How Does Hotmail Work?
To obtain a Hotmail account, you must visit signup.live.com and complete the registration form. At signup, users can select between a @hotmail.com or @live.com email address which also severs as a Windows Live ID that is used to access other Windows Live services. This email address along with the password entered at registration is used to access Hotmail from any computer that has an active Internet connection without having to download to the client computer. Hotmail now supports POP3 which permits use with email client software such as Microsoft Outlook or Thunderbird based on individual preferences. Windows Live Mail is now able to automatically detect the POP3 configuration requirements for valid Hotmail or Live.com accounts on client computers. Once the account is configured, Hotmail functions similar to other webmail providers with new email displaying in bold and messages opening “on click.” Creating new email, replying, or forwarding are all accomplished by clicking the respective menu button in the Hotmail interface. The Hotmail client supports HTML or rich text format and does not display email headers to the end-user (the IP address and other technical requirements to actually deliver or receive an email by the email servers) on default. Hotmail makes heavy use of filters to help users control email flow to accounts, and also lets the Hotmail appearance be modified through the use of themes. Finally, since Hotmail now features full Windows Live Integration, full access to SkyDrive and Messenger are provided by selection the applications from the top-level menu.
What Constitutes a Strong Hotmail Password?
Creating a strong Hotmail password is key to having a safe experience on the Internet. Keys to creating a strong password are the length and complexity of the password. An ideal one will be long and include symbols, numbers, letters, and punctuation and consist of eight or more characters. Additionally, the password used for a Hotmail account should not be used on other websites. A common tactic of Cybercriminals is to steal usernames and/or passwords on websites that have lax security and then attempt to use the same information on accessing Hotmail, bank accounts, and credit websites. Finally, Hotmail passwords should be changed on average at least every 90 days if not more frequently. Microsoft provides a free password checker utility that can be used to evaluate a Hotmail password’s strength automatically.
What Are the Dangers of a Weak Hotmail Password?
In the worst case, a weak Hotmail password can be cracked by nefarious personnel and be used to steal your identity and gain access to other personal or financial accounts. In the best case, it can be used to send emails on an individual’s behalf that may not be desirable and result in a significant annoyance. Cyber criminals have been found to use sophisticated tools that can crack passwords created from dictionary words found in any language, words spelled backwards, abbreviations, and look for keyboard sequences or repeated characters. In targeted cracking attacks, Cyber crooks will make use of personal information to include your name, driver’s license number, passport information, birthday, and Mother’s maiden name to either crack your password or attempt to gain access through fake password reset attempts.
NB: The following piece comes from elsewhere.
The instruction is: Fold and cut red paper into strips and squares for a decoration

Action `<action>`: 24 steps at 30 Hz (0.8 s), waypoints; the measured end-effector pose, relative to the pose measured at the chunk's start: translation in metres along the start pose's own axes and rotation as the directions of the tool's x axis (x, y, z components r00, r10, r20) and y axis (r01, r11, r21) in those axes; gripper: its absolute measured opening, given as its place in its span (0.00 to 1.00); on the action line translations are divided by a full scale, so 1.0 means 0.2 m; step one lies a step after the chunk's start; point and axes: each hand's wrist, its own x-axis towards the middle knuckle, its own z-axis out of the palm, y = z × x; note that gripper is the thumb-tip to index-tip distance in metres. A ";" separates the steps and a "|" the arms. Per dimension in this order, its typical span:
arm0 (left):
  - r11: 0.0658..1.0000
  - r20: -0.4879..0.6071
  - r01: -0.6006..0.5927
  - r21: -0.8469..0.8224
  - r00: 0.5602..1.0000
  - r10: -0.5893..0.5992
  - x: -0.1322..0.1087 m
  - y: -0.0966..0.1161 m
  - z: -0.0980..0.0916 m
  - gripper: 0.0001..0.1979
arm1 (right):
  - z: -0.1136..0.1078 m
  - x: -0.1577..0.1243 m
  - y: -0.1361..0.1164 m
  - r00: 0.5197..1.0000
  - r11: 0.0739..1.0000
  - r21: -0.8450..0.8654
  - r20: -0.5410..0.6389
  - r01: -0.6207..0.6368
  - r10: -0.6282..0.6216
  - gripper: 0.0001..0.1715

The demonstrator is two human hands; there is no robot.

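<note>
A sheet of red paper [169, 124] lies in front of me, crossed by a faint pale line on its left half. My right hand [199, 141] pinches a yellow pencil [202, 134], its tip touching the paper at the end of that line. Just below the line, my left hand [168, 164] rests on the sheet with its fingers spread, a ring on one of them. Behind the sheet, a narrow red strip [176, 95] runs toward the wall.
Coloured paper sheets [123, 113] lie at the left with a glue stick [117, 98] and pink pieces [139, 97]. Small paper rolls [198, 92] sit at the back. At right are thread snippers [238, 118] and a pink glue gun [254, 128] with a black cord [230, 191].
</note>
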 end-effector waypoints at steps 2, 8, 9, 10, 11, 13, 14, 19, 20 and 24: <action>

Why Do Cybercriminals Crack Email Passwords?
Cyber criminals make a living on stealing personal information that can be used for monetary gain. In today’s digital age, one of the first steps in this process is gaining access to the legitimate email address and password of computer users. Typically they will use social networking sites to obtain various pieces of personal information that can be used to crack weak Hotmail and other email account passwords. Once access to the email account is gained, the criminal or hacker can then proceed to use the information collected from social networking accounts to seed password cracking software to hack into a user’s account. Once access is gained using a variation of brute force, dictionary, or hybrid cracking methods, the criminal can then access additional confidential information to either send out spam or gain access to various external websites to include banking, credit cards, or even start new accounts. Many times a hacker will even use this access to change the email address associated with these types of critical accounts so that the person having their access stolen doesn’t realize the theft has occurred for a longer period of time.
How Do Hackers Steal Personal Information Sent in Email?
Unfortunately, the majority of email users do not make use of any type of encrypted email plug-in or support application. As a result, if email passwords or other personal information that can be used to help hackers seed a password cracking program are sent in an email, it can be used to gain access to an individual’s Hotmail account. This is due to the fundamentally unsecure nature of email. When an email is sent, the information contained in the email is not encrypted. If a hacker employs a packet sniffer on a network, he or she can record all email traffic that is transmitted across the point the email travels. This information can be harvested and analyzed for passwords and other sensitive information in a passive manner without the knowledge of the person or people who send the email. As a result, an individual can have an extremely long or strong password and still be susceptible to having their Hotmail or other email password or login stolen.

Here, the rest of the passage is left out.